As I’ve mentioned before DC seems intent on branding itself as a director-first movie studio, and it seems that this messaging has officially been confirmed with this newest interview.
As we move ahead with the DCEU, Diane Nelson tells us that “you’ll see the DC movie universe being a universe, but one that comes from the heart of the filmmaker who’s creating them.”
In many ways, this is what the DCEU was already doing with regards to its films. Man of Steel, Batman vs. Superman and I’m sure Justice League to a somewhat lesser extent are all trademark Zack Snyder films. Suicide Squad had all the markings of of a David Ayer movie and Wonder Woman had Patty Jenkins heart and soul written into it.
Likewise, Johns is intent in highlighting what he frequently discusses as the touchstone of the DC mythology — the sense of hope and optimism tied to the universe.
In fact, it seems as though DC is taking what was unique about each of the three first films — the individual director’s style and vision — and combining it with what was so successful from Wonder Woman — what Jon Berg dubs “heart, heroics, humanity, and humor.”
Everyone benefits when comic book movies studies compete with each rather than copy what’s been done
In a movie industry that’s increasingly dominated by tentpole films and legacy franchises, the director-as-storyteller model has become a less and less sought after commodity.
To see an example of this, look no further than the hirings and firings of Disney, under which both the MCU and Star Wars universe are housed. Both companies have a laundry list of auteur directors — from Edgar Wright to Ava DuVernay to Patty Jenkins — who have left major projects when their individual vision clashed with the studio’s desired plan.
Instead of relying on the vision of an individual director, movies within the franchise model are more influenced by the producer and created basically by committee.
Whether or not you think this is a great or terrible thing for genre of film, it’s an undeniable fact that as a strategy, it’s certainly an exceptionally profitable one. While it might mean a string of films with uniform style and indistinguishable storytelling elements, it has also led to the MCU grossing nearly $12 billion worldwide, with four different individual films grossing $1 billion each.
Yet it would be wrong to assume that the MCU’s route is the only successful one — though we’ve obviously seen attempts to replicate it with diminishing returns.
Instead, what’s proved to be both more financially successful and interesting for fans to watch have been studio’s attempts to diverge from the MCU formula.

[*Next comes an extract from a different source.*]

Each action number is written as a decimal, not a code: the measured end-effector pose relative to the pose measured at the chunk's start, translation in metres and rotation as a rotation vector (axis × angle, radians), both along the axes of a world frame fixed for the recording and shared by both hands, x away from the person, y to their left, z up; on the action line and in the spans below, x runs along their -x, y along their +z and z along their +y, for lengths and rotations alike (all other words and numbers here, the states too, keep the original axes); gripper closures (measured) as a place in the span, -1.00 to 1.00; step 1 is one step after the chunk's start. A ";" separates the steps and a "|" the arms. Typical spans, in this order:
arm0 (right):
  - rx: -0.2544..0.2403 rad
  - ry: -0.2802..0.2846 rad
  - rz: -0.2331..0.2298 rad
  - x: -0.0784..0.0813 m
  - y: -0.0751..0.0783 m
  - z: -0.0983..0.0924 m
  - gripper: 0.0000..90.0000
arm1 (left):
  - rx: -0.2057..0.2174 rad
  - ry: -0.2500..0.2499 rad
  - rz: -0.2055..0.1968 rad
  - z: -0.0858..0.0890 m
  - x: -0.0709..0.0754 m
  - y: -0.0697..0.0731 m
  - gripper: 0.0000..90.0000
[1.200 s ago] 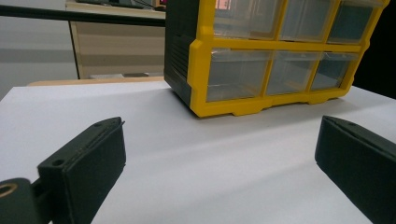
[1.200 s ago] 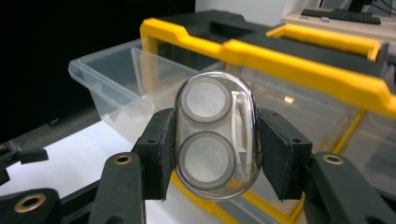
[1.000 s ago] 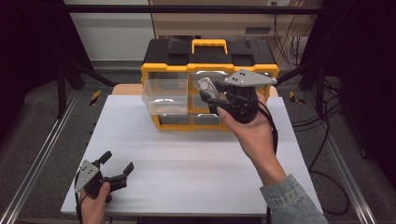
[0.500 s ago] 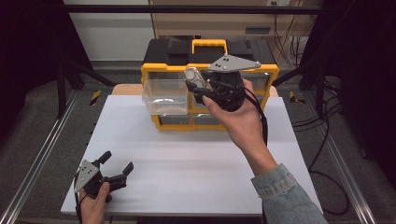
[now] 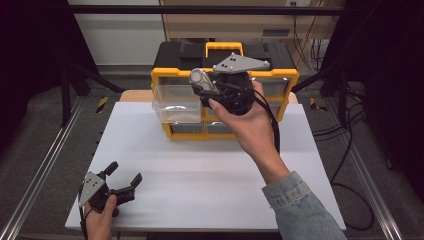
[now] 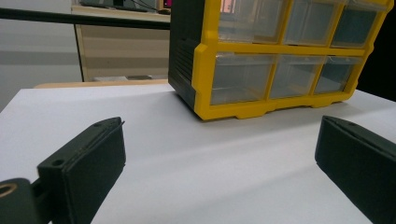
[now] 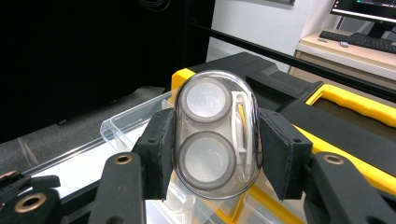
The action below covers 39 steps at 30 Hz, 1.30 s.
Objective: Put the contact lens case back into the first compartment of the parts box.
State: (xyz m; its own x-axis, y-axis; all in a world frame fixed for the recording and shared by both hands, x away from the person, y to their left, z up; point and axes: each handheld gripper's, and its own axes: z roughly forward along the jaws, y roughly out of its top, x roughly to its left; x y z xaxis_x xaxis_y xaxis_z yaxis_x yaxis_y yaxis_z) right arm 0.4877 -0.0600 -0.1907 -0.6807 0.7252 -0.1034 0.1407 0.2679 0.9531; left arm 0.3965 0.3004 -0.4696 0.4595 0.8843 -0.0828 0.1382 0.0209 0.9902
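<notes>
Right tongs around unlabelled clear case.

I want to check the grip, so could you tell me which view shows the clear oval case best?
The right gripper view: the case sits close and head-on between that gripper's pads, its two round lids plain. The high view shows it small, held over the open drawer by the right gripper.

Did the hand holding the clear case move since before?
Yes. The right gripper with the clear case went left and farther up across the yellow drawer box.
</notes>
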 end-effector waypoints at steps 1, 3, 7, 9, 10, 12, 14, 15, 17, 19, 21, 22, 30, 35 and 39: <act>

Fox found its greatest success in giving us more adult comic book fare that leaned into its hard-R rating with Logan and Deadpool, while Sony’s plan to give us more unique genre fare with Venom and Silver and Black set them apart from the MCU’s more standard offerings.
A DC film universe which can be seen as the storytelling-director’s haven, one in which directors aren’t constrained by a rigidly defined story arc or prescribed narrative, but instead are given the freedom to pursue their own stories with their own unique style and vision will hopefully likewise yield financially and critically successful films that are all the more interesting for all the ways in which they don’t follow the MCU formula.
This new direction isn’t just exciting for us DC fans, but for all fans of comic book films. This means that we’ll have four different movie studios — perhaps five, should Lionsgate’s Hellboy kickstart another comic book universe — competing with one another to put out high-quality films that are likewise distinct from one another. That’s a win for anyone who’s a fan of film, storytelling or comic books.